§ **Description of the task**
Show, from the entries below, every line in which "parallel" appears.

Data extracted from a collection
+---+
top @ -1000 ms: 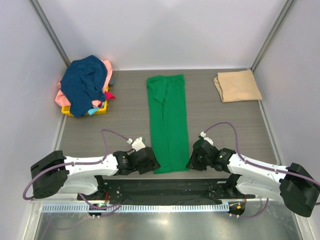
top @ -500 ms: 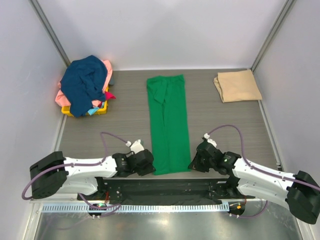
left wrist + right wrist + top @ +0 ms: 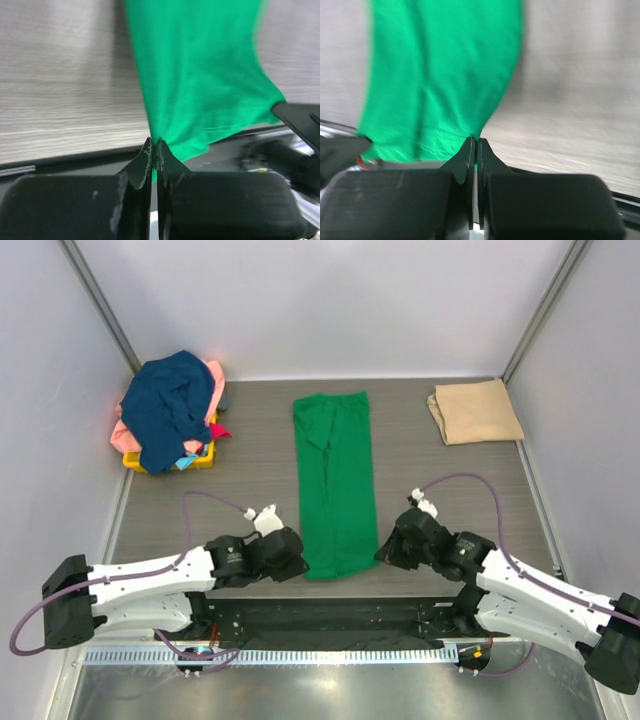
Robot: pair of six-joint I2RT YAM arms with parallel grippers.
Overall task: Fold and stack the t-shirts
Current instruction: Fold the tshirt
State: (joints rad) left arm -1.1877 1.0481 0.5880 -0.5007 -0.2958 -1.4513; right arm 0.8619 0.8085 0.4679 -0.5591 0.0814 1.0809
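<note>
A bright green t-shirt (image 3: pixel 337 480) lies folded into a long strip down the middle of the table. My left gripper (image 3: pixel 300 562) is shut on its near left corner, the green cloth (image 3: pixel 200 75) pinched between the fingertips (image 3: pixel 148 155). On the other side, my right gripper (image 3: pixel 382 555) is shut on the near right corner, with green cloth (image 3: pixel 440 75) rising from its tips (image 3: pixel 469 150). A folded tan t-shirt (image 3: pixel 475 411) rests at the far right. A heap of navy, pink and red t-shirts (image 3: pixel 170 410) sits at the far left.
The heap lies over a yellow bin (image 3: pixel 200 458) by the left wall. A black rail (image 3: pixel 320 615) and a ridged strip (image 3: pixel 270 655) run along the table's near edge. Grey walls close in on three sides.
Both grippers have closed on the green t-shirt's near corners. The near hem has lifted slightly and drawn away from the front edge, and both arms have shifted forward.
</note>
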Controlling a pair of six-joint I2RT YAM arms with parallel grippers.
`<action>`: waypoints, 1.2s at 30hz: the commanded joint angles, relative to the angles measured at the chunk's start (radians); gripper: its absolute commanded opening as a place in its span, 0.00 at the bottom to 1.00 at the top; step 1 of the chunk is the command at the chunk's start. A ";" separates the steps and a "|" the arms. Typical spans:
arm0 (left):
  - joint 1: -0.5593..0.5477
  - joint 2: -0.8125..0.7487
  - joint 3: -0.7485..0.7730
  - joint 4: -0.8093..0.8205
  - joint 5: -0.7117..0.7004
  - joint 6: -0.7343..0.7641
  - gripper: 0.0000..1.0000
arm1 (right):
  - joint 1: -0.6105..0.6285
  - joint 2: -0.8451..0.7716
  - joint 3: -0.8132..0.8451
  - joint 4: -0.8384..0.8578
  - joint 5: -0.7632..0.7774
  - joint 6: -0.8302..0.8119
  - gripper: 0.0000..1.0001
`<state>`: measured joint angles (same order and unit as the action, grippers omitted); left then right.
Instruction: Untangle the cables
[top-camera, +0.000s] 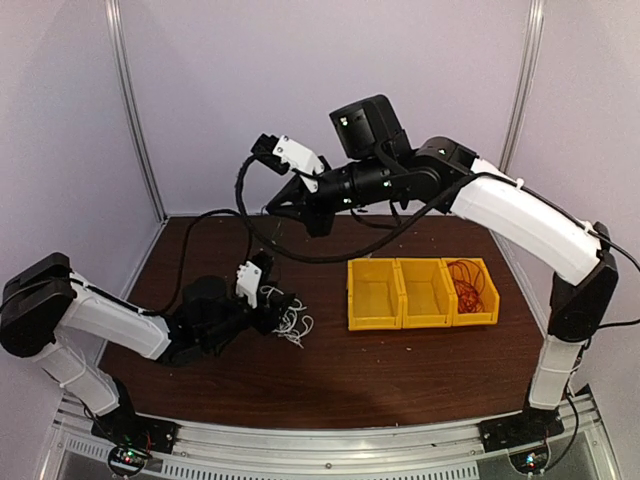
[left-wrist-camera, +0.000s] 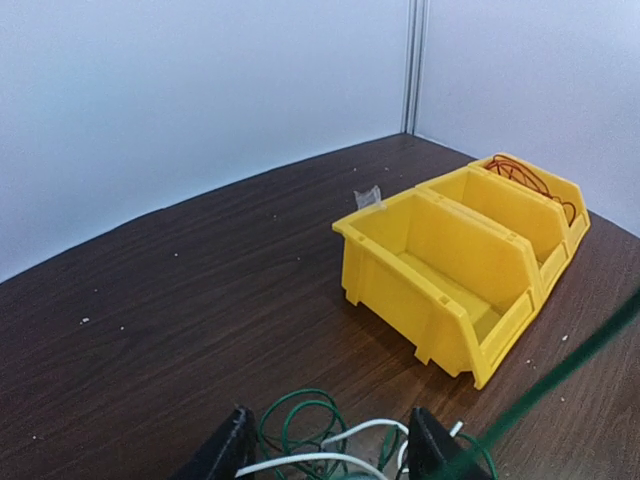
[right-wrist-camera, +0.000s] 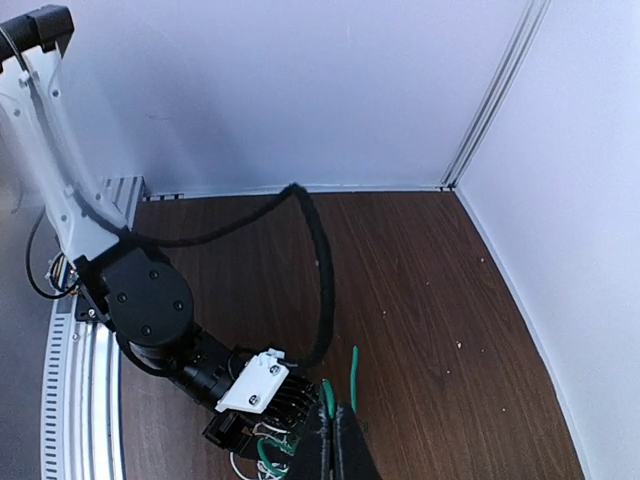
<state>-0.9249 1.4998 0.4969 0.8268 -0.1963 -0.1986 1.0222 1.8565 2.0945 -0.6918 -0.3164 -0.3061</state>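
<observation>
The cables lie as a small tangle of white and green wires (top-camera: 291, 323) on the brown table. My left gripper (top-camera: 274, 304) is low over this tangle. Its jaws stand apart, with green loops (left-wrist-camera: 300, 420) and a white strand (left-wrist-camera: 310, 462) between the fingers. My right gripper (top-camera: 271, 207) hangs high above the table. It (right-wrist-camera: 333, 428) is shut on a green cable (right-wrist-camera: 353, 375), whose end sticks out past the fingertips. That green cable crosses the left wrist view as a blurred taut line (left-wrist-camera: 560, 365). A red cable (top-camera: 466, 280) is coiled in the right-hand bin.
Three yellow bins (top-camera: 375, 296) stand in a row right of centre; the left and middle ones are empty (left-wrist-camera: 440, 270). A thick black arm cable (right-wrist-camera: 320, 270) loops over the table behind the left arm. Pale walls close in the back and sides.
</observation>
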 joint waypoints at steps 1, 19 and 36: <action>0.001 0.058 -0.051 0.153 0.004 -0.011 0.54 | -0.018 -0.078 0.085 0.037 -0.022 0.025 0.00; 0.025 0.193 -0.183 0.187 -0.094 -0.128 0.70 | -0.212 -0.154 0.385 0.070 -0.001 0.016 0.00; 0.052 0.298 -0.088 0.050 -0.113 -0.156 0.76 | -0.313 -0.200 0.529 0.086 -0.062 0.021 0.00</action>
<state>-0.8959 1.7706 0.3828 0.9417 -0.2913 -0.3386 0.7143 1.6711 2.5706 -0.6441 -0.3428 -0.2905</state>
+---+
§ **Reply to the task**
Robot: pair of six-joint I2RT YAM arms with parallel grippers.
Controlling a pair of six-joint I2RT YAM arms with parallel grippers.

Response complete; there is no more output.